The other guideline initiative from Digestive Cancers Europe is the European Colorectal Cancer Roadmap, due to be published in 2021. This goes through every step of the patient journey, from screening through to end of life, and uses the most recent data to evaluate – from a patient perspective – just how well services are doing in key areas. It then provides recommendations on how some countries can improve and apply the best practice that is succeeding elsewhere.
It is providing some shocking findings, with mortality rates one month after colorectal cancer surgery 14 times higher in some hospitals than in others. The point is, says Gijssels, that the Roadmap will provide analysis and recommendations for a way forward from a patient perspective – something for policy makers to get their teeth into that genuinely matters in terms of the experience of services, not the administration of them. It includes patient-centred recommendations on surgery, radiotherapy, oncology treatment, drug availability and psychosocial care.
This should be the real role of patient advocacy groups in producing pathways, says Gijssels. He knows from personal experience that patients find it hard to take in information at the time of diagnosis and afterwards. Tools to help patients orientate themselves have a use, but it’s policy makers and clinicians who should be the main target of pathways.

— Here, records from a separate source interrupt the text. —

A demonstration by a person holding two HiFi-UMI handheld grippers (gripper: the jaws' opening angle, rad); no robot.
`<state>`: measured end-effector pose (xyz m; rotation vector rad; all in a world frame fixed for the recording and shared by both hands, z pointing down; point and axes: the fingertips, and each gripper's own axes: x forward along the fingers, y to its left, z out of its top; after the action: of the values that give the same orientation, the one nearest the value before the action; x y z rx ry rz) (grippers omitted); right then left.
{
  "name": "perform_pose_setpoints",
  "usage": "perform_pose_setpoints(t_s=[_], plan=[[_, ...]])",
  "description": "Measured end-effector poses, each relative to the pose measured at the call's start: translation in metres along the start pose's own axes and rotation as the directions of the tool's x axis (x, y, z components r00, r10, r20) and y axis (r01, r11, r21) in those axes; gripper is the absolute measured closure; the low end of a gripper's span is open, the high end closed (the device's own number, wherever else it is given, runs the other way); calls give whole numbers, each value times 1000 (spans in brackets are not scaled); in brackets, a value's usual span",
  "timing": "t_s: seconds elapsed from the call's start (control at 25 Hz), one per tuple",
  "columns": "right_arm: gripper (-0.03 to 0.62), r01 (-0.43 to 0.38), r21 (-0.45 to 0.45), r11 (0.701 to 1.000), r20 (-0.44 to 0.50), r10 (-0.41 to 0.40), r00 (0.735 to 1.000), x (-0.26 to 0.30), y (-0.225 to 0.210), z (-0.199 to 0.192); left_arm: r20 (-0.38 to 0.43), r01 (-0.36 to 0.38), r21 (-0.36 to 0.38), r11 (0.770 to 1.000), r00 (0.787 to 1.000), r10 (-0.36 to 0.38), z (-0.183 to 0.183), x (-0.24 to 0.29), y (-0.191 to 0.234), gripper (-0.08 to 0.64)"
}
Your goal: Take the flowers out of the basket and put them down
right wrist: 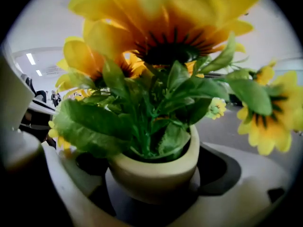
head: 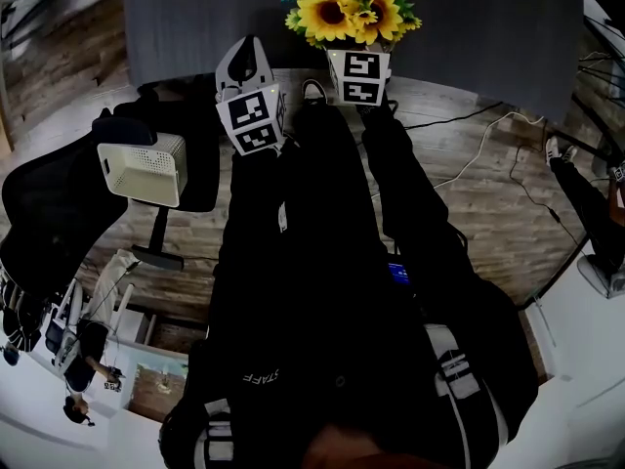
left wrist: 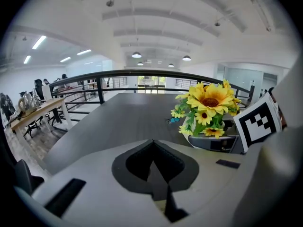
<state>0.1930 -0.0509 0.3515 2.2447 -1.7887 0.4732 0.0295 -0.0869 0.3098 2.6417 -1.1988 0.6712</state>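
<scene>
Put-down step, I judge: my right gripper (head: 357,62) grips the pot (right wrist: 151,169) of the flowers (head: 352,3) at the dark table (head: 195,27) edge, well apart from the basket (head: 146,169); left gripper (left wrist: 154,167) clenched, empty; next calls for upright lowering, then release.

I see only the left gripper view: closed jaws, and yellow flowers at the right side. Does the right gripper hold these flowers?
Observer: Yes. In the right gripper view, the right gripper has its jaws on the cream pot of the flowers.
Operator: And where is the basket? I cannot see it.
Observer: In the head view, the white basket is at the person's left. It seems to rest on a black chair, apart from the flowers.
Operator: Is the left gripper close to the basket?
Observer: No. The left gripper is beside the right one, at the near edge of the dark table.
</scene>
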Motion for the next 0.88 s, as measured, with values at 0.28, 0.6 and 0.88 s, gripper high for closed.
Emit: perform_pose_setpoints(t_s=[0.28,0.6,0.88], plan=[[34,-12,14,1000,17,12,1000,-10,3,3,-12,0,22,1000,1000,0,-9,-5,3,560],[37,-21,37,999,-1,21,1000,-74,3,10,24,28,21,999,999,-29,18,-28,-10,560],[37,17,45,999,34,-18,999,-145,4,43,90,86,23,996,992,-88,55,-73,-29,560]])
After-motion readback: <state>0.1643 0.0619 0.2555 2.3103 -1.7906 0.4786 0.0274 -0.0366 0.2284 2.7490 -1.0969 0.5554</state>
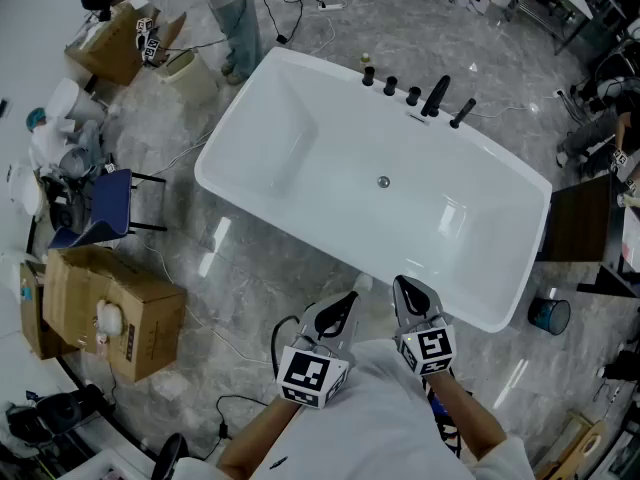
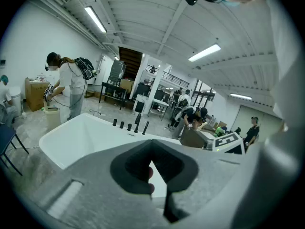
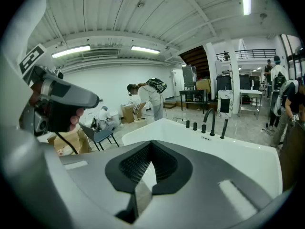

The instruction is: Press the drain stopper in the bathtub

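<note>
Left tool (image 1: 343, 306) and right tool (image 1: 407, 290): jaws together, empty, held near body, well apart from drain stopper (image 1: 383, 181) on bathtub (image 1: 290, 138) floor; likely pre-reach.

I have my left gripper (image 1: 343, 306) and right gripper (image 1: 411, 292) side by side at the near rim of the white bathtub (image 1: 300, 118). The drain stopper (image 1: 383, 181) sits on the tub's bottom, well apart from both. A black faucet (image 1: 436, 96) stands on the far rim.
</note>
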A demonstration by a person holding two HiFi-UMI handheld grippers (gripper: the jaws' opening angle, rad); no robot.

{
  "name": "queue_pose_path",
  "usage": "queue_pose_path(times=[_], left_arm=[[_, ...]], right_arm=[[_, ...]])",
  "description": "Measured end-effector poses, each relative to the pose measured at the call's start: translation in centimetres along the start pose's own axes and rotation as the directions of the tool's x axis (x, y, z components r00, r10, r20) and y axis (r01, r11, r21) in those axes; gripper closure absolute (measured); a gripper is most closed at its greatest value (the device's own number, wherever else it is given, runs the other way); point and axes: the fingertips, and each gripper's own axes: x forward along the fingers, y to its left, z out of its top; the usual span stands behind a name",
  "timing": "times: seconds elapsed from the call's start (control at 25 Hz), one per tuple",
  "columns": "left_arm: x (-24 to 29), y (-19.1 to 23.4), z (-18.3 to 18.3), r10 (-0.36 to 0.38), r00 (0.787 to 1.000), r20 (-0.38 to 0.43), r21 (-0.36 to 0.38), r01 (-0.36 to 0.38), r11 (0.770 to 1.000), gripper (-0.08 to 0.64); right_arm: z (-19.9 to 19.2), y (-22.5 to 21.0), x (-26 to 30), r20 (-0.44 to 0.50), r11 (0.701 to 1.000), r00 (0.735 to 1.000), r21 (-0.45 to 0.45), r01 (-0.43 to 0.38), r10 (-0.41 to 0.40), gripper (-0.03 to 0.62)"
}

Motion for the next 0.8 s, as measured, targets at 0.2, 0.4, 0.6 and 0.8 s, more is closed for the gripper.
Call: queue_pose_path(times=[0.2, 0.4, 0.6, 0.8], left_arm=[[-7.2, -3.0, -3.2, 0.023, 0.998, 0.067, -0.038, -0.020, 0.999, 0.561], [-13.1, -4.2, -7.8, 0.076, 0.995, 0.070, -0.125, -0.067, 0.990, 0.561], [-14.8, -10.2, -10.0, 0.077, 0.992, 0.096, -0.102, -0.067, 0.993, 0.561], [-12.9, -18.1, -11.5, 0.082, 0.993, 0.088, -0.060, -0.077, 0.995, 0.561]], right_arm=[[0.7, 6.3, -7.2, 0.068, 0.999, 0.998, 0.053, -0.004, 0.000, 0.592], [0.7, 11.9, -13.8, 0.135, 1.000, 0.991, 0.013, -0.018, 0.016, 0.592], [-1.5, 11.3, -20.0, 0.147, 0.999, 0.989, -0.020, -0.026, 0.028, 0.598], [-2.2, 8.1, -27.2, 0.212, 0.999, 0.976, -0.003, -0.055, 0.054, 0.598]])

“I think we want to force policymakers and make medical practitioners to think in a more holistic way,” he says. “Everybody looks at care in a very fragmented way from the perspective of their own systems or technology. But there is no bird’s eye view of what really needs to happen to make our healthcare system more sustainable and rational.”
“It’s bizarre from a patient perspective, for example, that it can take so long to get a correct diagnosis”

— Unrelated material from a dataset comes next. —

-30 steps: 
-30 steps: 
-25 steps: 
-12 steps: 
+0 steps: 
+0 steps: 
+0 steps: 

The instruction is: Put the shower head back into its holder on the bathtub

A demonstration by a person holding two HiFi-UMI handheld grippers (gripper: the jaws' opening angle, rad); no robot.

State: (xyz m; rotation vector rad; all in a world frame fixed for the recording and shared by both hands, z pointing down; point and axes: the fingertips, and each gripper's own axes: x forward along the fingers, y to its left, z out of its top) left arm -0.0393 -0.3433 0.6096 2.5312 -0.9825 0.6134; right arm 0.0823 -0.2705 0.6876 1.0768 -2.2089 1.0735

“It’s bizarre from a patient perspective, for example, that it can take so long to get a correct diagnosis. I had surgery twice because the first time they completely underestimated the severity of the metastasis. Another example is that I have problems in both my colon and my stomach – but it’s impossible to have a colonoscopy and gastroscopy on the same day, because apparently it’s too difficult to organise.”
“Everybody talks about efficiency of the healthcare system but not from a patient perspective. That means that often they are missing the obvious things.”
Roger Wilson agrees. Five years on, the SPAEN pathway is now in need of review, given advances in understanding and technologies. The next version could look very different, says Wilson. “But what we must not lose is the principle that it is led by patients who make it relevant for other patients.”
The real lesson of the last decade’s experimentation may be that patient pathways’ greatest value is not in assimilating huge amounts of complex knowledge, but in making the urgent simplicity of patients’ needs strikingly and unavoidably obvious.